Muscle hypertrophy is dependent on the ammount of ATP present in the muscle fibers. The higher the ATP levels, the better the environment for muscle growth.
Higher repetition Sets develop the numbers of mitochondria in muscle fibers which in turn can now produce higher levels of ATP - in effect increasing strength levels and promoting higher levels of hypertrophy.
When performing low repetition sets however, mitochondria levels dont increase, and might even decrease (correct me if Im wrong). This means sub-optimal levels of ATP produced by the muscle fiber. In this instance, where does the ATP come from? Since Growth is dependent upon levels of ATP present in the muscle fiber (along many other factors), it would be reasonable to say very low repetition exercise for PROLONGED periods of time would eventually stall muscle HYPERTROPHY (not necessarily strength).

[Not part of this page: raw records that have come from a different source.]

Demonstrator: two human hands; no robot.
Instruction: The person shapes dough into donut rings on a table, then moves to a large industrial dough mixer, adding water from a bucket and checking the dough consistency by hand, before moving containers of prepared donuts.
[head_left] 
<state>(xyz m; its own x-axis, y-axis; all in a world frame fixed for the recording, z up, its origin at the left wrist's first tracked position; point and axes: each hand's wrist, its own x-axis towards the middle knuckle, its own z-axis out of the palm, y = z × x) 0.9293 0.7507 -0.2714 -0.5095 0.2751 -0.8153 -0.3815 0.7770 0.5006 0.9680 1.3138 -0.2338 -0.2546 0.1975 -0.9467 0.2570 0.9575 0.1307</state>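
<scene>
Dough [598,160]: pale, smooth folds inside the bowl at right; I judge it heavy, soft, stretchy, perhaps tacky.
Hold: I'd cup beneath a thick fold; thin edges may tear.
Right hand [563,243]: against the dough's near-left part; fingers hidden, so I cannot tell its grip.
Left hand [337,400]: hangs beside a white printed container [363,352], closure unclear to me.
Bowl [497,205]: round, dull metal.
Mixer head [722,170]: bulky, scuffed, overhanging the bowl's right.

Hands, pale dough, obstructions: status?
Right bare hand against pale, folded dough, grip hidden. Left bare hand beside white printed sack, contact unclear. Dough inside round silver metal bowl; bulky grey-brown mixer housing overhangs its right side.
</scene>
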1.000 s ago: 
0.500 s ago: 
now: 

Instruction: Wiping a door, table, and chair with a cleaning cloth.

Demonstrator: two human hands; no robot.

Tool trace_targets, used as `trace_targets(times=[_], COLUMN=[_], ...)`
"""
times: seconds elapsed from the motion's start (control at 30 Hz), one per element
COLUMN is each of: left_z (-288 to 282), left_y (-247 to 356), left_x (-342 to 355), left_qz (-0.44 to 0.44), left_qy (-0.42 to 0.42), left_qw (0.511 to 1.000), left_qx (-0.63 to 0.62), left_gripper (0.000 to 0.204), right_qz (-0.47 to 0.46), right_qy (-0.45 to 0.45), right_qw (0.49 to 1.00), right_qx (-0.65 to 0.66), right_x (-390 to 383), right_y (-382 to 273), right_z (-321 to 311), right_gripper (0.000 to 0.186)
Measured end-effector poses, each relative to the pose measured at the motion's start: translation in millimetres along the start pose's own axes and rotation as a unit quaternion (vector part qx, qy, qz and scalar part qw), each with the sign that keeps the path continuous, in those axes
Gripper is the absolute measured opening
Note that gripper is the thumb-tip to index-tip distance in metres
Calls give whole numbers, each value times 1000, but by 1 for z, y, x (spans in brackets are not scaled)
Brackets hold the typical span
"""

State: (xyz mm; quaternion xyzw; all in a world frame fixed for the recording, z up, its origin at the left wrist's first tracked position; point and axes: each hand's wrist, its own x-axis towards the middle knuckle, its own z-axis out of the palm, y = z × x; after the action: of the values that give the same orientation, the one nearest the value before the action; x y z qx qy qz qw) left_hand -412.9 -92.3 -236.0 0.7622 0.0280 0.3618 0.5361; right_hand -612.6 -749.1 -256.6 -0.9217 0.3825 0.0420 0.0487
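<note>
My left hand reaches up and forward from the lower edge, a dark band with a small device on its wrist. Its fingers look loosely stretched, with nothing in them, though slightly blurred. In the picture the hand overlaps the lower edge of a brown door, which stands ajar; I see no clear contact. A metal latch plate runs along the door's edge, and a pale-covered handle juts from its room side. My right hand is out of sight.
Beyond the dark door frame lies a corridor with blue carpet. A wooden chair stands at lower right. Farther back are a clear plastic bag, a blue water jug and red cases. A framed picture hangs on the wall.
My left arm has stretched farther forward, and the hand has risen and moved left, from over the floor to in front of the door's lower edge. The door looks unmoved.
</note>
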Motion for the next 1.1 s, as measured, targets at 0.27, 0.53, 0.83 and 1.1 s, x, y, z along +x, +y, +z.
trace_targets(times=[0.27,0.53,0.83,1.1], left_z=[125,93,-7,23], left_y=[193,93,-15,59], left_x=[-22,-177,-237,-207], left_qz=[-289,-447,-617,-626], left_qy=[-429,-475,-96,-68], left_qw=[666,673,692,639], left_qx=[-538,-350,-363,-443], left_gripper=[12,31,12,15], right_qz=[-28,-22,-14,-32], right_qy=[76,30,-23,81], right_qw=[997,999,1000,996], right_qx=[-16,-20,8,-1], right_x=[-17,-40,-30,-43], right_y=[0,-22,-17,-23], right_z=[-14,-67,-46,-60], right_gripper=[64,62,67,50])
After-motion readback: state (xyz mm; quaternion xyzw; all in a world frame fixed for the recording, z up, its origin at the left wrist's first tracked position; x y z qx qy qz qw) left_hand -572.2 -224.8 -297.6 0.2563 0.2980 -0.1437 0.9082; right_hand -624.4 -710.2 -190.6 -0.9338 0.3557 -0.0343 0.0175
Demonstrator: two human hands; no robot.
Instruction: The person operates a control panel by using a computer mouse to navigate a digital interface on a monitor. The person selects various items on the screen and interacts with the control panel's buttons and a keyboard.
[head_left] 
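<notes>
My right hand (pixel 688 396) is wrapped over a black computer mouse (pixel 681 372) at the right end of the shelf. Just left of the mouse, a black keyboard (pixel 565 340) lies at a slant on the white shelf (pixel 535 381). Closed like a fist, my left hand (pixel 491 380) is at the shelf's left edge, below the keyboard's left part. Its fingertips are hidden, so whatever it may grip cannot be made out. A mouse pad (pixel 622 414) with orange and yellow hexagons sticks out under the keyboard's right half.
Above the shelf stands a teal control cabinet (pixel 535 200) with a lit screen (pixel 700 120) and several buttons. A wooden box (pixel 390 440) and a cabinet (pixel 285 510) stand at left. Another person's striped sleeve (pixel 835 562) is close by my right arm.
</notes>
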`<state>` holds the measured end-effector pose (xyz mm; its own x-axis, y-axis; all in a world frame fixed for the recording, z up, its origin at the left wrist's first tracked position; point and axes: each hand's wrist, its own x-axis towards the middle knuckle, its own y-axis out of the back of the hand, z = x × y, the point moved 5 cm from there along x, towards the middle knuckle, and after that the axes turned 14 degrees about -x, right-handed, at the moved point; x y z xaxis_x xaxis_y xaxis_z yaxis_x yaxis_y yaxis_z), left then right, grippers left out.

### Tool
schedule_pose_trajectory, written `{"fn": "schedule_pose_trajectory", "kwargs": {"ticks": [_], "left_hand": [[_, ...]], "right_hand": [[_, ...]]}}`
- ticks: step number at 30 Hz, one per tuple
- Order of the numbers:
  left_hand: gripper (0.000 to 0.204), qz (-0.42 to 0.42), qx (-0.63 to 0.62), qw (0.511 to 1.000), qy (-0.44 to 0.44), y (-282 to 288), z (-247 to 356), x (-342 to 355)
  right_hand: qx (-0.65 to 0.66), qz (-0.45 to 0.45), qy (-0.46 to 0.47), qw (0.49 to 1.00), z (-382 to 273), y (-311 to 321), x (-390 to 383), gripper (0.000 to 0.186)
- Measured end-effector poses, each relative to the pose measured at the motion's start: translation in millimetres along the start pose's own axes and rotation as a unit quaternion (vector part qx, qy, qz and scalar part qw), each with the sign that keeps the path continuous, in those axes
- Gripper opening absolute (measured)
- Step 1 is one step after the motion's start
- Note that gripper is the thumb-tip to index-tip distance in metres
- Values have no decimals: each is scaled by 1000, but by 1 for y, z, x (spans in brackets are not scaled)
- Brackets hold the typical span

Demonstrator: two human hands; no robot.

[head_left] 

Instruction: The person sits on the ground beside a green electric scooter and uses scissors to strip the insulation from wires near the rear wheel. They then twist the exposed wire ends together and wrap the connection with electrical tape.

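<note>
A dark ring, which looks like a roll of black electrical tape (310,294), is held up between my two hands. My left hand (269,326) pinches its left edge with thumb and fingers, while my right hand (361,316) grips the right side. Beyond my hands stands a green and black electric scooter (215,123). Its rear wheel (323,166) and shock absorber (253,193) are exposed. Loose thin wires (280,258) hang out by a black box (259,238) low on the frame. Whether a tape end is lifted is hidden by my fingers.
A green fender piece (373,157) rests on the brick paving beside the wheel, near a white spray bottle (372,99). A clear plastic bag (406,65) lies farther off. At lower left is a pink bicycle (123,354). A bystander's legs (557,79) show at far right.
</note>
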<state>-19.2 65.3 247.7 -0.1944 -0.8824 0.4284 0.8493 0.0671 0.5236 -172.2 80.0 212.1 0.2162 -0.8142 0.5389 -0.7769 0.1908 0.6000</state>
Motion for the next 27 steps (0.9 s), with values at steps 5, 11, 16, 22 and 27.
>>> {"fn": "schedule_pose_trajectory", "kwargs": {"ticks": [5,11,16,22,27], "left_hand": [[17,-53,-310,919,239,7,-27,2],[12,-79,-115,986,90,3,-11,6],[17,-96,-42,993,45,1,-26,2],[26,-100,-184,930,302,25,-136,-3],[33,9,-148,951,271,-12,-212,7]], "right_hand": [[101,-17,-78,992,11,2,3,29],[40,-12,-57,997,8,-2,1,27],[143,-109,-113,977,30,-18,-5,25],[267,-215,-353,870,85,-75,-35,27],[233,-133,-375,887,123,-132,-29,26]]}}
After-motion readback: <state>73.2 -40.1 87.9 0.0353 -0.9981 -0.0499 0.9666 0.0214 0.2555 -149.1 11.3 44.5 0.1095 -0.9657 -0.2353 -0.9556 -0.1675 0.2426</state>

Unless, there is a major flaw in my reasoning, or if muscle fibers with little mitochondria can get ATP from other sources, then the ideal recipe for continued muscle growth would by necessity have to incroporate periods of sarcoplasmic hypertrophy where mytochondria levels go up but Actin/Myosin hypertrophy is minimal, followed by low repetition work where Actin/Myosin hypertophy occurs - now in an environment where there is an abundance of ATP. Thus, alternating moderate-high repetition with low repetition training would be a necessity, not just a cool trick for maximal hypertrophy gains.
Just rambling, and all the pieces might be out of place. Please correct me if Im wrong - and Im sure Goldberg will have some interesting contributions.